Opinião

Sem causa não há efeito: improbidade e prescrição do ressarcimento ao erário

Autor

  • Adriano Tavares da Silva

    é advogado mestrando em Ciências Jurídicas pela Universidade Autônoma de Lisboa especialista em Direito Público pelo Complexo de Ensino Superior de Santa Catarina (Cesusc) conselheiro da Ordem dos Advogados do Brasil de Santa Catarina e procurador-geral do Instituto dos Advogados de Santa Catarina.

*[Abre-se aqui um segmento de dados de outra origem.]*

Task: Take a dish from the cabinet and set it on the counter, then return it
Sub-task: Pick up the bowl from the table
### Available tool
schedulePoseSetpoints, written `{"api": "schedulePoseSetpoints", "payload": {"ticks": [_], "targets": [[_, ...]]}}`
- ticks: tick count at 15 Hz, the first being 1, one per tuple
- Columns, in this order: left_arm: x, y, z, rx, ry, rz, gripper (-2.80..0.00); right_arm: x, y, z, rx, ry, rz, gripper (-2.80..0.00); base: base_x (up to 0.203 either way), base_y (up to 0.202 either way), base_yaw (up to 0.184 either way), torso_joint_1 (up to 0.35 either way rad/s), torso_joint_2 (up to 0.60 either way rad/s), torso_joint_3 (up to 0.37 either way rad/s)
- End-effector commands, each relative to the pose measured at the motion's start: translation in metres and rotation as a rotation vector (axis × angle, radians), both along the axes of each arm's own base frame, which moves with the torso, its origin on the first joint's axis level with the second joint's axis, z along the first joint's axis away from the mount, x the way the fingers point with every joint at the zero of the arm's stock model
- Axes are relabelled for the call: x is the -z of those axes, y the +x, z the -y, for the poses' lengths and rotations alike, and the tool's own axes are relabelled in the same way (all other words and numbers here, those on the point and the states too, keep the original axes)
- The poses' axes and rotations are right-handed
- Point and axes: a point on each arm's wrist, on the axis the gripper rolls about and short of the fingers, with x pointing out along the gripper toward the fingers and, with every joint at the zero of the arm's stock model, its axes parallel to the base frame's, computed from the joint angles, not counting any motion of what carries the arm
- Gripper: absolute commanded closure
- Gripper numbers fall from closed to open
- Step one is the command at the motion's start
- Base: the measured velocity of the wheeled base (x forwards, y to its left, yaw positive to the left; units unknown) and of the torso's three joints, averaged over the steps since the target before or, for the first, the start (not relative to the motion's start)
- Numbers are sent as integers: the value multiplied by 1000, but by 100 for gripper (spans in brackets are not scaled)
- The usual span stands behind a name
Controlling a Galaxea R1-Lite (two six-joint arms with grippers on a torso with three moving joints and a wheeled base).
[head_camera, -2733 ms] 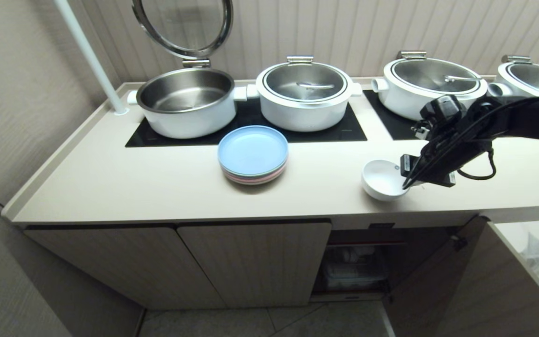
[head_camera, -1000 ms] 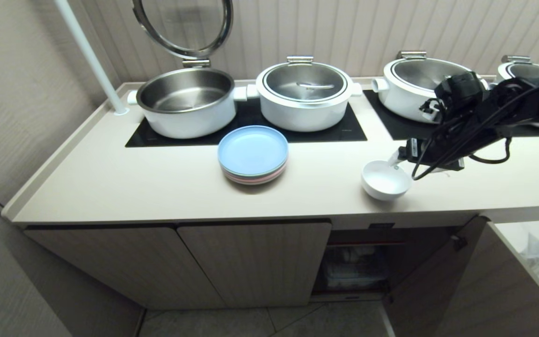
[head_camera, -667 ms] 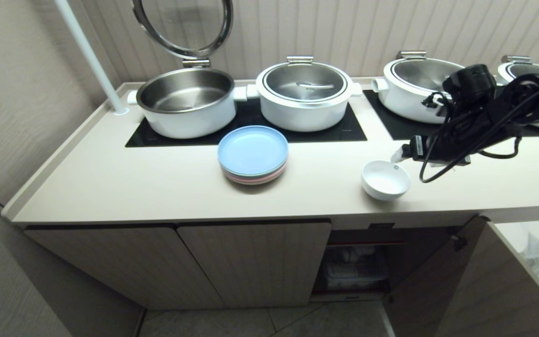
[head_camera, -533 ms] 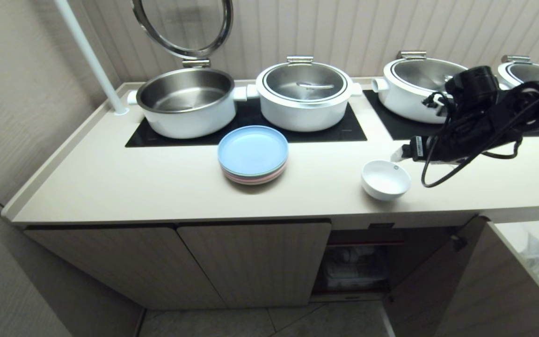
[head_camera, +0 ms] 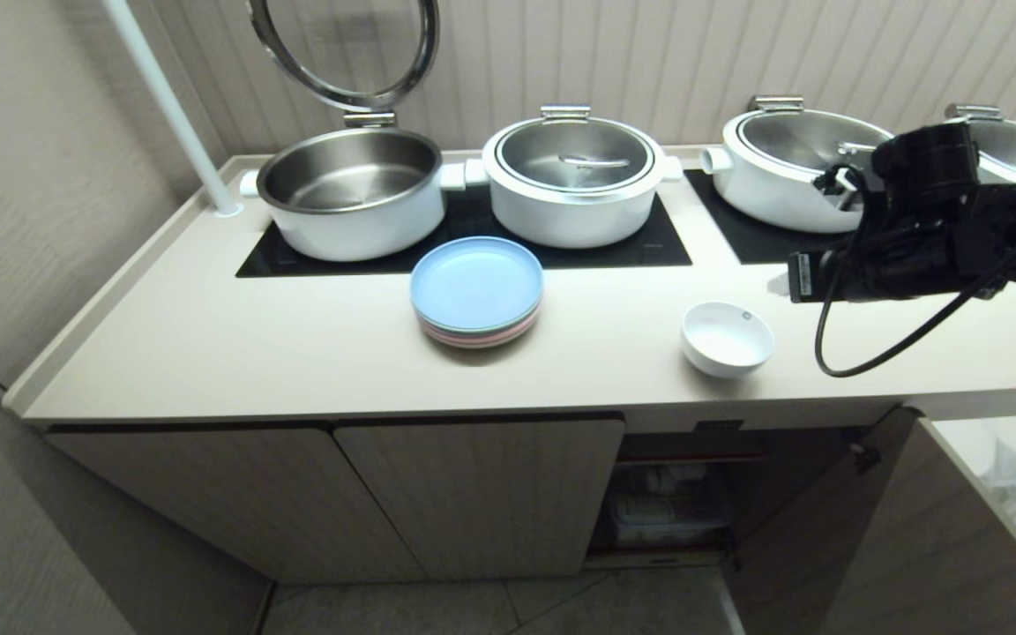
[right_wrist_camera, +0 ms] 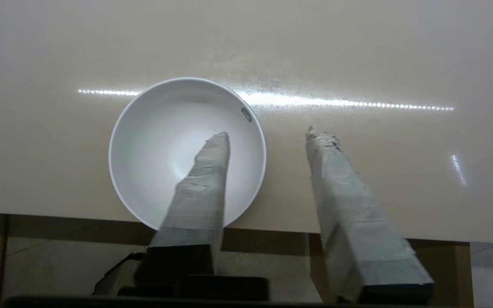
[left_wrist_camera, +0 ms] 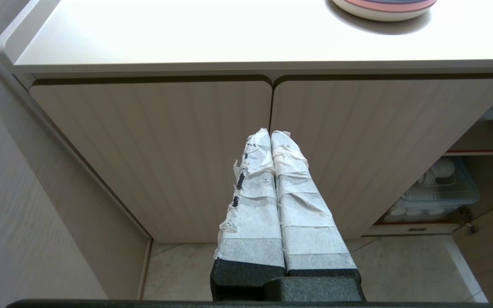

19 de abril de 2024, 13h24

Na memorável obra de Ernest Hemingway O Sol Também se Levanta, Bill indaga a Mike: “Como você chegou à bancarrota?”. Mike retruca: “De duas formas: Primeiro lentamente, e então de repente”. Ao ser interrogado sobre os fatores que o levaram a tal estado, Mike atribui sua ruína financeira aos seus “amigos, os não verdadeiros” [1] e a uma grande quantidade de dívidas.

Mutatis mutandis, o mesmo se aplica aos direitos fundamentais. Primeiro lentamente, e então de repente, eles podem ser corroídos e terem sua eficácia limitada. Assim, como diria TS Eliot, as coisas acabam “not with a bang but a whimper” (não com um estrondo, mas com um lamento) [2].

Essa breve digressão literária vem ao caso diante de algumas ações ajuizadas pelo Ministério Público com a pretensão de ressarcimento ao erário por conta de ato doloso de improbidade, mesmo nos casos em que, paradoxalmente, o ato ímprobo sequer foi reconhecido judicialmente por meio de um direito fundamental mínimo: o devido processo legal.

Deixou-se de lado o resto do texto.